Wenn man die Betroffenen der bis zu 8.000 heute bekannten Seltenen Erkrankungen zusammenrechnet, zählt man allein in Deutschland etwa vier Millionen Kinder, Jugendliche und Erwachsene. In Europa sind es mehr als 30 Millionen. Sie alle haben, trotz ihrer ganz unterschiedlichen Krankheiten, mit sehr ähnlichen Problemen zu kämpfen: Extrem lange Diagnosewege und die unzureichende Versorgung mit Therapien, Medikamenten und Informationen belasten die Betroffenen und ihre Familien oft jahrelang. Schon die Suche nach geeigneten Expertinnen und Experten, die überhaupt in der Lage sind, eine Diagnose zu stellen, gleicht nicht selten einer jahrelangen Odyssee.

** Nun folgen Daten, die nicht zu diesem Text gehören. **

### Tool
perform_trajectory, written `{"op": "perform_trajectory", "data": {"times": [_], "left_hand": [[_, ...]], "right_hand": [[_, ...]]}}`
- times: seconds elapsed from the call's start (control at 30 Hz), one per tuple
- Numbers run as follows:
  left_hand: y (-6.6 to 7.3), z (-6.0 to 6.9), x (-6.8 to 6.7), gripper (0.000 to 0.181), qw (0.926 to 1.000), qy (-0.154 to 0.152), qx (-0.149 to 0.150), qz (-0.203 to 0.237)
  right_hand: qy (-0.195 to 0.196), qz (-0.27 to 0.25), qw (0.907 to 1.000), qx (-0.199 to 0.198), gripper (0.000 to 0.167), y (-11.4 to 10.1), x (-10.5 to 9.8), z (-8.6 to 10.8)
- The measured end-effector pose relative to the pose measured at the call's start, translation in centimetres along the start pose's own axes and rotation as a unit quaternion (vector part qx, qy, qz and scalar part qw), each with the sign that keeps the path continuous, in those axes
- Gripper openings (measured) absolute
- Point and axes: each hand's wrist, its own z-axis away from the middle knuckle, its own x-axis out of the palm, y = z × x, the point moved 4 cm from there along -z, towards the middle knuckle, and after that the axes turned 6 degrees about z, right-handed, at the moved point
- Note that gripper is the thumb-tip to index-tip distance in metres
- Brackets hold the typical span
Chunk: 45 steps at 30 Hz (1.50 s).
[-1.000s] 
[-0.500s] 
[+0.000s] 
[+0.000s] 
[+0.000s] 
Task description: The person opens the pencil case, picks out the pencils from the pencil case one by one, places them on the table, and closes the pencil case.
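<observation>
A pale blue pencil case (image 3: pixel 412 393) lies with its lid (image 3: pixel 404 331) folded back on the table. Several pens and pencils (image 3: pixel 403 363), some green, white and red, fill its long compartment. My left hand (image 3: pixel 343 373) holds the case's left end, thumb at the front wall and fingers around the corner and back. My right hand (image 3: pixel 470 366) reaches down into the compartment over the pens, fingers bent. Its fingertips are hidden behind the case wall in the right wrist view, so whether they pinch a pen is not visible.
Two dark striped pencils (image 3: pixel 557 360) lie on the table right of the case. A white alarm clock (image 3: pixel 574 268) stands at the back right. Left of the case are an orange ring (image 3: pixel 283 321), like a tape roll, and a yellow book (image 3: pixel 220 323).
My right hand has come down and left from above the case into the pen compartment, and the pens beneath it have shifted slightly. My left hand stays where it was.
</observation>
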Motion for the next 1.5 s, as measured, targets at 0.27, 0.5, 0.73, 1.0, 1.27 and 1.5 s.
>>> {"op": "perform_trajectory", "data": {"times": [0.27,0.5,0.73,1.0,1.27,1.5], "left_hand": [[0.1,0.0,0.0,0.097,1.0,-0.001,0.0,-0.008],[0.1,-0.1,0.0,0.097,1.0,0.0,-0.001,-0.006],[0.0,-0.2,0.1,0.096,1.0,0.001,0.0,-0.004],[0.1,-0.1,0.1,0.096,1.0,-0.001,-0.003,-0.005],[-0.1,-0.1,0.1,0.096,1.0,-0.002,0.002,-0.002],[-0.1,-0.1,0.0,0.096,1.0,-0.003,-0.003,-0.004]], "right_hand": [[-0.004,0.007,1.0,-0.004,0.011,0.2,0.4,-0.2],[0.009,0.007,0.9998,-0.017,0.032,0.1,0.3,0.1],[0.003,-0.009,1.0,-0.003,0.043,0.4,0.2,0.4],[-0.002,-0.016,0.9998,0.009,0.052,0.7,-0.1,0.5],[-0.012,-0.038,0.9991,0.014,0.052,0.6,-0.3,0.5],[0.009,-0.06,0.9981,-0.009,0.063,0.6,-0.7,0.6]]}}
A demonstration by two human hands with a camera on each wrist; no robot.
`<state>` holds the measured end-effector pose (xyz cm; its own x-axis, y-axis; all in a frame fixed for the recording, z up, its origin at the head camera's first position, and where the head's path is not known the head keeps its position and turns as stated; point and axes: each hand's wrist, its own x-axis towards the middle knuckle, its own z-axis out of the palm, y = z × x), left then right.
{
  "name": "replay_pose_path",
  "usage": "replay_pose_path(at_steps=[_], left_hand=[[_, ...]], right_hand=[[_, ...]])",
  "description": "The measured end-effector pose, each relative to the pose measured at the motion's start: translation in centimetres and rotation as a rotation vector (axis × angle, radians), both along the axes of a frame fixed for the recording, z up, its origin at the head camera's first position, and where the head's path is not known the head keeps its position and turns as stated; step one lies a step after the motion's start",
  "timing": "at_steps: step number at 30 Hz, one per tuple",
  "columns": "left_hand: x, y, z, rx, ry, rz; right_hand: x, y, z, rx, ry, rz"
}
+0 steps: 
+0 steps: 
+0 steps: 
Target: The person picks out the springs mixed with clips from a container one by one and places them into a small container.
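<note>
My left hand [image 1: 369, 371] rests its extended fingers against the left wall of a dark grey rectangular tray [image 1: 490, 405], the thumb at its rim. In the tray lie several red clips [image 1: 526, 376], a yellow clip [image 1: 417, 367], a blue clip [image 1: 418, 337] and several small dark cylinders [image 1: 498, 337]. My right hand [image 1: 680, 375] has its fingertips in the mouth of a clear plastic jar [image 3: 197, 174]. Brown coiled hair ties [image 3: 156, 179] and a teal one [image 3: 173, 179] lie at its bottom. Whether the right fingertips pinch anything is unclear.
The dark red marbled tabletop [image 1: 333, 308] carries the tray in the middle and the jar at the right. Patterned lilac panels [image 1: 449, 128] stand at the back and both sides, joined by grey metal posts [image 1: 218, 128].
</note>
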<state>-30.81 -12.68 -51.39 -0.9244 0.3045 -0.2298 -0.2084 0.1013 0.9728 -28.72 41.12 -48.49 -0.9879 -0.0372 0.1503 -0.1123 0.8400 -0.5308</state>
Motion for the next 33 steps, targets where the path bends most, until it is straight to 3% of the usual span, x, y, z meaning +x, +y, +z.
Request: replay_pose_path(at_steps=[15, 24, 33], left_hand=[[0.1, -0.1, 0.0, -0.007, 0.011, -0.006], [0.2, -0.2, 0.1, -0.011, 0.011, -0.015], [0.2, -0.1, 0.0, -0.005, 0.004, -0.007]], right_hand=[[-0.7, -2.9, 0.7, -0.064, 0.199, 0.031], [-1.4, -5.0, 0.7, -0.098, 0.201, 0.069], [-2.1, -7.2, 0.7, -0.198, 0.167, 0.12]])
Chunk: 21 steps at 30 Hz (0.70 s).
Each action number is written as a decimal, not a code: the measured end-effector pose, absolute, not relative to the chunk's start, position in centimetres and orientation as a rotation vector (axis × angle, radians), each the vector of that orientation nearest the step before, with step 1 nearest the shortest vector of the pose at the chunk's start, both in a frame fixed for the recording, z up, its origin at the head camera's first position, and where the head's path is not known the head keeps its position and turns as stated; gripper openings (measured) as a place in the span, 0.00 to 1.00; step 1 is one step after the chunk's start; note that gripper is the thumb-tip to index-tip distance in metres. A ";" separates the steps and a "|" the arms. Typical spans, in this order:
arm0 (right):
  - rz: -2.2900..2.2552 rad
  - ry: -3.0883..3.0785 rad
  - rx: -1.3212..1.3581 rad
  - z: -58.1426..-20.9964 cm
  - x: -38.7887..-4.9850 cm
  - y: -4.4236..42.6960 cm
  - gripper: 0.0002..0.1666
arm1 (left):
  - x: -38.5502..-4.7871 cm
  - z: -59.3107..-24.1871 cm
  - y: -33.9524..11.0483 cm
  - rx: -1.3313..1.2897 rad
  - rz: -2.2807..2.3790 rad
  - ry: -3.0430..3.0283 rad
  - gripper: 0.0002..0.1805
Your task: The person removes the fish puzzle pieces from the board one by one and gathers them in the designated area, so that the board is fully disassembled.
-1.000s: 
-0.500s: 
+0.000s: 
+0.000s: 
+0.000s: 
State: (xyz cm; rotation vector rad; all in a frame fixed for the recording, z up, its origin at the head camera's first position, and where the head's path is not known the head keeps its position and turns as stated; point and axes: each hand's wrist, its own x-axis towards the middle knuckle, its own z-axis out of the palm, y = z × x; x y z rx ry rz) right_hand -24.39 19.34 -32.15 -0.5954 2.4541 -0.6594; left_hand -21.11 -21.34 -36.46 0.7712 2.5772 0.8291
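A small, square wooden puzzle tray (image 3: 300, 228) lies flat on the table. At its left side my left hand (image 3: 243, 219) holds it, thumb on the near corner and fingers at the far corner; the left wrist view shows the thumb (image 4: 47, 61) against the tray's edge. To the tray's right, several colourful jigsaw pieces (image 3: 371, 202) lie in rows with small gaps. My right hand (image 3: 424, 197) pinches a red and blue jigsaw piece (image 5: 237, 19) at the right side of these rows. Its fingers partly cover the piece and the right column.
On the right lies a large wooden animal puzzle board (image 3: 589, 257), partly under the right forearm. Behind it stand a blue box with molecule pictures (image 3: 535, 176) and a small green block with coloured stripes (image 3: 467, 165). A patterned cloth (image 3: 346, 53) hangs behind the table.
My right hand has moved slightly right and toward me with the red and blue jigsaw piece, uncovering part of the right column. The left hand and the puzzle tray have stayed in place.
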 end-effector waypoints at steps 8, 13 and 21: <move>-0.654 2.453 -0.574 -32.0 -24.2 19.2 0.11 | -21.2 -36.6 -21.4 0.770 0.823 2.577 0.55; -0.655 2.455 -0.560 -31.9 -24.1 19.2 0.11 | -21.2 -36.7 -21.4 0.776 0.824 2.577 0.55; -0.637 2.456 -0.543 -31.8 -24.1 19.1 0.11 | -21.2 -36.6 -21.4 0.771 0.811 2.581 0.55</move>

Im Durchschnitt vergehen sieben Jahre bis die Betroffenen eine Diagnose erhalten.

In der Europäischen Union gilt eine Erkrankung als selten, wenn nicht mehr als 5 von 10.000 Menschen in der EU von ihr betroffen sind. Einige der Seltenen Erkrankungen entwickeln sich erst im Erwachsenenalter. Jedoch sind etwa 80 Prozent genetisch bedingt. Daher machen sich viele seltene Krankheiten schon bei der Geburt oder im frühen Kindesalter bemerkbar. Auch Krebsformen, die vor allem Kinder betreffen, einige Autoimmunerkrankungen und seltene Infektionskrankheiten zählen zu den Seltenen Erkrankungen. Die Verläufe sind in der Regel chronisch, schwerwiegend und betreffen oft mehrere Organe gleichzeitig. Viele dieser Krankheiten sind daher lebensbedrohlich oder führen zu Invalidität.